**PROBLEM STATEMENT:** After reading the data, copy it out in full and exactly.

**DATA PROVIDED:**

Content starts

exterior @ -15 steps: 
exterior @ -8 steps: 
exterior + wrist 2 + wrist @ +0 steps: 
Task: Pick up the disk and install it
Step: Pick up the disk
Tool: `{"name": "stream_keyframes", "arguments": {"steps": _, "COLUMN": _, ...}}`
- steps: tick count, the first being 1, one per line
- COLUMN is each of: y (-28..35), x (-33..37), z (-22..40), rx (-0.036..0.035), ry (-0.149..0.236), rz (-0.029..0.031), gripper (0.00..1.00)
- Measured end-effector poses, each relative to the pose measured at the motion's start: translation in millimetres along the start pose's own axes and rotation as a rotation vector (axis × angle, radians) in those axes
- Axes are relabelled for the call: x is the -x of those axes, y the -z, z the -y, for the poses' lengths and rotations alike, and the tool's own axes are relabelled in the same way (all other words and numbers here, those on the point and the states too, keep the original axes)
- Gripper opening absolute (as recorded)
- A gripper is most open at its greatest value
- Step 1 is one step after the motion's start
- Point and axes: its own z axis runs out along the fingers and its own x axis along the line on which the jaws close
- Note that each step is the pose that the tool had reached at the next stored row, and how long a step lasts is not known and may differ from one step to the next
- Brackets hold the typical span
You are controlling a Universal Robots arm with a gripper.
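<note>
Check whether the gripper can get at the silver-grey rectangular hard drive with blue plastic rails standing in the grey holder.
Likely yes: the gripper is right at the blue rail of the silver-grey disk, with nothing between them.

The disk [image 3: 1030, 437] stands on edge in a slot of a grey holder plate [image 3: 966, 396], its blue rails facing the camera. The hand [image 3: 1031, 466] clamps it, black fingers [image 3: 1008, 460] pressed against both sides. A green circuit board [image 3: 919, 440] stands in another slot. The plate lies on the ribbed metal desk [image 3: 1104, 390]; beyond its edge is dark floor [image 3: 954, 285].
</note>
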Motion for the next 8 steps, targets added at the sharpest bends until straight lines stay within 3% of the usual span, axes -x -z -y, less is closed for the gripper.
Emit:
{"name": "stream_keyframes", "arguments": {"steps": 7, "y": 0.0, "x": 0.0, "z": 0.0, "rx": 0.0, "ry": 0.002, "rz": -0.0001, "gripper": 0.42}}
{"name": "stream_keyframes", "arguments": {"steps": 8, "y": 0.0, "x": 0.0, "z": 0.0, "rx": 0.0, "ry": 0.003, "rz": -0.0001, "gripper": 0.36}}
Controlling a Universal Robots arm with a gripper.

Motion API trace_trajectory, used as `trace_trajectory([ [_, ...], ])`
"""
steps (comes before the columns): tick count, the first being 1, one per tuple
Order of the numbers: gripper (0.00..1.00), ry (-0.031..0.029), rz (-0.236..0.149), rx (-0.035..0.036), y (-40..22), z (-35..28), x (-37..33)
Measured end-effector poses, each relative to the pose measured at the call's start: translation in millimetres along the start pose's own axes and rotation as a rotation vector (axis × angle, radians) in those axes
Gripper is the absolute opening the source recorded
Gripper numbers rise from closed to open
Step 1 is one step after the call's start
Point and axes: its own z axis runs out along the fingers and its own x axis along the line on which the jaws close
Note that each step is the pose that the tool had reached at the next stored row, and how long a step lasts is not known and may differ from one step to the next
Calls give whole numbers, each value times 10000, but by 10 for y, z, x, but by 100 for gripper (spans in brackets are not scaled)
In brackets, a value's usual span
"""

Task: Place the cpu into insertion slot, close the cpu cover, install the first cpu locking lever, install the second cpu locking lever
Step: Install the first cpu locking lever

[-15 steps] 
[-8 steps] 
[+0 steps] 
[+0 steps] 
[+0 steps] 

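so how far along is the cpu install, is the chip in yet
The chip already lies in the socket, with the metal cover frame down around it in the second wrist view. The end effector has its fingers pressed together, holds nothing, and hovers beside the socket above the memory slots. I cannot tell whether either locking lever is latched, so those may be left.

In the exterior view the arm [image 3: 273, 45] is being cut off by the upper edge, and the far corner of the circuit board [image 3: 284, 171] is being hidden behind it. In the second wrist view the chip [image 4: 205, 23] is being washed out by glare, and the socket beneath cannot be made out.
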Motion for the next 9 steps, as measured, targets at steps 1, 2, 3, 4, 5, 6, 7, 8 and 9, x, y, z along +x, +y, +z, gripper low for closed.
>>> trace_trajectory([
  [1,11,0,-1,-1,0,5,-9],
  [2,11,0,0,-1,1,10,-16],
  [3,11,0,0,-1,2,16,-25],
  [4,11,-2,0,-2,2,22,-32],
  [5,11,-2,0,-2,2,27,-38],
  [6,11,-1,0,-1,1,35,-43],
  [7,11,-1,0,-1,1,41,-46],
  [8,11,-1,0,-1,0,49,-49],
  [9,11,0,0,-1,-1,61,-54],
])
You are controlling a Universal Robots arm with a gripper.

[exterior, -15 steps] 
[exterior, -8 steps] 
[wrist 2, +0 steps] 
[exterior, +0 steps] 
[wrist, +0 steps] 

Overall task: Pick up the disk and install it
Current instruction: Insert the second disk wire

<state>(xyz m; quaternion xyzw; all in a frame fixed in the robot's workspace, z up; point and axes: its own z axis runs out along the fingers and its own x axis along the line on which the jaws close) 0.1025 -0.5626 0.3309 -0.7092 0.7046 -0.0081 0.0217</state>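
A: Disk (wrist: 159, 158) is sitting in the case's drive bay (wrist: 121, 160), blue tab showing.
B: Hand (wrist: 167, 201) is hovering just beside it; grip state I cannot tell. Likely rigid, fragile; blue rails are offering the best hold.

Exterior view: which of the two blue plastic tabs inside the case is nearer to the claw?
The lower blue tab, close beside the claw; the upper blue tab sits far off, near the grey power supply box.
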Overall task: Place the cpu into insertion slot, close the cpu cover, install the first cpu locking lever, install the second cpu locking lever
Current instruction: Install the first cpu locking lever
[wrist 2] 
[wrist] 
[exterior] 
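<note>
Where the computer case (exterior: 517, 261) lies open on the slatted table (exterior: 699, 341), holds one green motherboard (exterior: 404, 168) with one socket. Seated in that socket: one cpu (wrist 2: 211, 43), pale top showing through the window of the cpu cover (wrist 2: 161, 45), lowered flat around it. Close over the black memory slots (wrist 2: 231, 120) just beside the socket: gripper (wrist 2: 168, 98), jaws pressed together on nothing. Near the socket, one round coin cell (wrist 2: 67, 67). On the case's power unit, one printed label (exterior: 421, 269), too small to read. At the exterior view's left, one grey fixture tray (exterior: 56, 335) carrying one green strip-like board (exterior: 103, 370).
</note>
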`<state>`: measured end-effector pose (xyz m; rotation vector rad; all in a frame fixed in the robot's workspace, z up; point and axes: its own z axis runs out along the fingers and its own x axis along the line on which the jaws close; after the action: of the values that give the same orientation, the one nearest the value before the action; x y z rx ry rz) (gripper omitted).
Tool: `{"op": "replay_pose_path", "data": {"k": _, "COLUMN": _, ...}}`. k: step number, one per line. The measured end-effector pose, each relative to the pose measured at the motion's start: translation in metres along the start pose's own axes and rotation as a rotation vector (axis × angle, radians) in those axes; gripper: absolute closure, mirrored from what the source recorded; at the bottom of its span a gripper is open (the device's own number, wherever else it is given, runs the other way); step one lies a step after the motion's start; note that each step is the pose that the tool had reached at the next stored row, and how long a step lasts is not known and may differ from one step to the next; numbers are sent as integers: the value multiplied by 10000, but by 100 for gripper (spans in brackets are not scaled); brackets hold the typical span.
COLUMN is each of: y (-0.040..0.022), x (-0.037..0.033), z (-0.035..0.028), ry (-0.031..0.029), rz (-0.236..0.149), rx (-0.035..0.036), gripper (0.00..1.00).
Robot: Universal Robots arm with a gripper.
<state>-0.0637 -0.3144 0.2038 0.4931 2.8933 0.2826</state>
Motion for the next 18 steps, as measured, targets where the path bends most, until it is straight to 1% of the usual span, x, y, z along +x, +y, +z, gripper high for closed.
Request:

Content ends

**RESPONSE TO THE EXERCISE:**
exterior @ -15 steps: 
exterior @ -8 steps: 
exterior + wrist 2 + wrist @ +0 steps: 
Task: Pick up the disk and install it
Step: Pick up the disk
Tool: `{"name": "stream_keyframes", "arguments": {"steps": _, "COLUMN": _, ...}}`
- steps: tick count, the first being 1, one per line
- COLUMN is each of: y (-28..35), x (-33..37), z (-22..40), rx (-0.036..0.035), ry (-0.149..0.236), rz (-0.029..0.031), gripper (0.00..1.00)
- Measured end-effector poses, each relative to the pose measured at the motion's start: translation in millimetres along the start pose's own axes and rotation as a rotation vector (axis × angle, radians) in those axes
- Axes are relabelled for the call: x is the -x of those axes, y the -z, z the -y, for the poses' lengths and rotations alike, and the tool's own axes are relabelled in the same way (all other words and numbers here, those on the point and the states too, keep the original axes)
- Gripper opening absolute (as recorded)
- A gripper is most open at its greatest value
- Step 1 is one step after the motion's start
- Point and axes: its own z axis runs out along the fingers and its own x axis along the line on which the jaws close
- Note that each step is the pose that the tool had reached at the next stored row, and how long a step lasts is not known and may differ from one step to the next
- Brackets hold the typical span
You are controlling a Universal Robots arm with a gripper.
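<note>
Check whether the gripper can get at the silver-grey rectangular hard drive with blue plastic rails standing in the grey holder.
Likely yes: the gripper is right at the blue rail of the silver-grey disk, with nothing between them.

The disk [image 3: 1030, 437] stands on edge in a slot of a grey holder plate [image 3: 966, 396], its blue rails facing the camera. The hand [image 3: 1031, 466] clamps it, black fingers [image 3: 1008, 460] pressed against both sides. A green circuit board [image 3: 919, 440] stands in another slot. The plate lies on the ribbed metal desk [image 3: 1104, 390]; beyond its edge is dark floor [image 3: 954, 285].
</note>
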Motion for the next 8 steps, targets added at the sharpest bends until straight lines stay within 3% of the usual span, axes -x -z -y, less is closed for the gripper.
Emit:
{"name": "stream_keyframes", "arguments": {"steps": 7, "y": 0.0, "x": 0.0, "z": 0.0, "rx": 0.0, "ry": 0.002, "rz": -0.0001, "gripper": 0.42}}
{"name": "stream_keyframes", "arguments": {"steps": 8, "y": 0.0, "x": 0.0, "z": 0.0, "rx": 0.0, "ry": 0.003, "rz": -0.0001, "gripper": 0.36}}
Controlling a Universal Robots arm with a gripper.

Motion API trace_trajectory, used as `trace_trajectory([ [_, ...], ])`
"""
steps (comes before the columns): tick count, the first being 1, one per tuple
Order of the numbers: gripper (0.00..1.00), ry (-0.031..0.029), rz (-0.236..0.149), rx (-0.035..0.036), y (-40..22), z (-35..28), x (-37..33)
Measured end-effector poses, each relative to the pose measured at the call's start: translation in millimetres along the start pose's own axes and rotation as a rotation vector (axis × angle, radians) in those axes
Gripper is the absolute opening the source recorded
Gripper numbers rise from closed to open
Step 1 is one step after the call's start
Point and axes: its own z axis runs out along the fingers and its own x axis along the line on which the jaws close
Note that each step is the pose that the tool had reached at the next stored row, and how long a step lasts is not known and may differ from one step to the next
Calls give whole numbers, each value times 10000, but by 10 for y, z, x, but by 100 for gripper (spans in brackets are not scaled)
In brackets, a value's usual span
"""

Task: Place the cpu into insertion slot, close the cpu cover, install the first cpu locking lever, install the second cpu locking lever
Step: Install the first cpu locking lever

[-15 steps] 
[-8 steps] 
[+0 steps] 
[+0 steps] 
[+0 steps] 

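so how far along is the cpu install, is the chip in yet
The chip already lies in the socket, with the metal cover frame down around it in the second wrist view. The end effector has its fingers pressed together, holds nothing, and hovers beside the socket above the memory slots. I cannot tell whether either locking lever is latched, so those may be left.

In the exterior view the arm [image 3: 273, 45] is being cut off by the upper edge, and the far corner of the circuit board [image 3: 284, 171] is being hidden behind it. In the second wrist view the chip [image 4: 205, 23] is being washed out by glare, and the socket beneath cannot be made out.
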Motion for the next 9 steps, as measured, targets at steps 1, 2, 3, 4, 5, 6, 7, 8 and 9, x, y, z along +x, +y, +z, gripper low for closed.
>>> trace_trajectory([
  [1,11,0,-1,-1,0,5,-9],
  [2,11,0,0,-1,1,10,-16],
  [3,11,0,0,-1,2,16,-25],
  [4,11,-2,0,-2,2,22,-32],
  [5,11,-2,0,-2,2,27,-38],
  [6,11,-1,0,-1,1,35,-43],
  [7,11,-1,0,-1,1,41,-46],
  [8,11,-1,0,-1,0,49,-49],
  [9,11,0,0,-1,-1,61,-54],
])
You are controlling a Universal Robots arm with a gripper.

[exterior, -15 steps] 
[exterior, -8 steps] 
[wrist 2, +0 steps] 
[exterior, +0 steps] 
[wrist, +0 steps] 

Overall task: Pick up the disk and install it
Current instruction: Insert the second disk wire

<state>(xyz m; quaternion xyzw; all in a frame fixed in the robot's workspace, z up; point and axes: its own z axis runs out along the fingers and its own x axis along the line on which the jaws close) 0.1025 -0.5626 0.3309 -0.7092 0.7046 -0.0081 0.0217</state>
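A: Disk (wrist: 159, 158) is sitting in the case's drive bay (wrist: 121, 160), blue tab showing.
B: Hand (wrist: 167, 201) is hovering just beside it; grip state I cannot tell. Likely rigid, fragile; blue rails are offering the best hold.

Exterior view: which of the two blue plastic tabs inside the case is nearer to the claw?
The lower blue tab, close beside the claw; the upper blue tab sits far off, near the grey power supply box.
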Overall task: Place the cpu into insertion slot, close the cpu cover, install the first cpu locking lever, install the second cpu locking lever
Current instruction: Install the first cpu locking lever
[wrist 2] 
[wrist] 
[exterior] 
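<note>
Where the computer case (exterior: 517, 261) lies open on the slatted table (exterior: 699, 341), holds one green motherboard (exterior: 404, 168) with one socket. Seated in that socket: one cpu (wrist 2: 211, 43), pale top showing through the window of the cpu cover (wrist 2: 161, 45), lowered flat around it. Close over the black memory slots (wrist 2: 231, 120) just beside the socket: gripper (wrist 2: 168, 98), jaws pressed together on nothing. Near the socket, one round coin cell (wrist 2: 67, 67). On the case's power unit, one printed label (exterior: 421, 269), too small to read. At the exterior view's left, one grey fixture tray (exterior: 56, 335) carrying one green strip-like board (exterior: 103, 370).
</note>
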`<state>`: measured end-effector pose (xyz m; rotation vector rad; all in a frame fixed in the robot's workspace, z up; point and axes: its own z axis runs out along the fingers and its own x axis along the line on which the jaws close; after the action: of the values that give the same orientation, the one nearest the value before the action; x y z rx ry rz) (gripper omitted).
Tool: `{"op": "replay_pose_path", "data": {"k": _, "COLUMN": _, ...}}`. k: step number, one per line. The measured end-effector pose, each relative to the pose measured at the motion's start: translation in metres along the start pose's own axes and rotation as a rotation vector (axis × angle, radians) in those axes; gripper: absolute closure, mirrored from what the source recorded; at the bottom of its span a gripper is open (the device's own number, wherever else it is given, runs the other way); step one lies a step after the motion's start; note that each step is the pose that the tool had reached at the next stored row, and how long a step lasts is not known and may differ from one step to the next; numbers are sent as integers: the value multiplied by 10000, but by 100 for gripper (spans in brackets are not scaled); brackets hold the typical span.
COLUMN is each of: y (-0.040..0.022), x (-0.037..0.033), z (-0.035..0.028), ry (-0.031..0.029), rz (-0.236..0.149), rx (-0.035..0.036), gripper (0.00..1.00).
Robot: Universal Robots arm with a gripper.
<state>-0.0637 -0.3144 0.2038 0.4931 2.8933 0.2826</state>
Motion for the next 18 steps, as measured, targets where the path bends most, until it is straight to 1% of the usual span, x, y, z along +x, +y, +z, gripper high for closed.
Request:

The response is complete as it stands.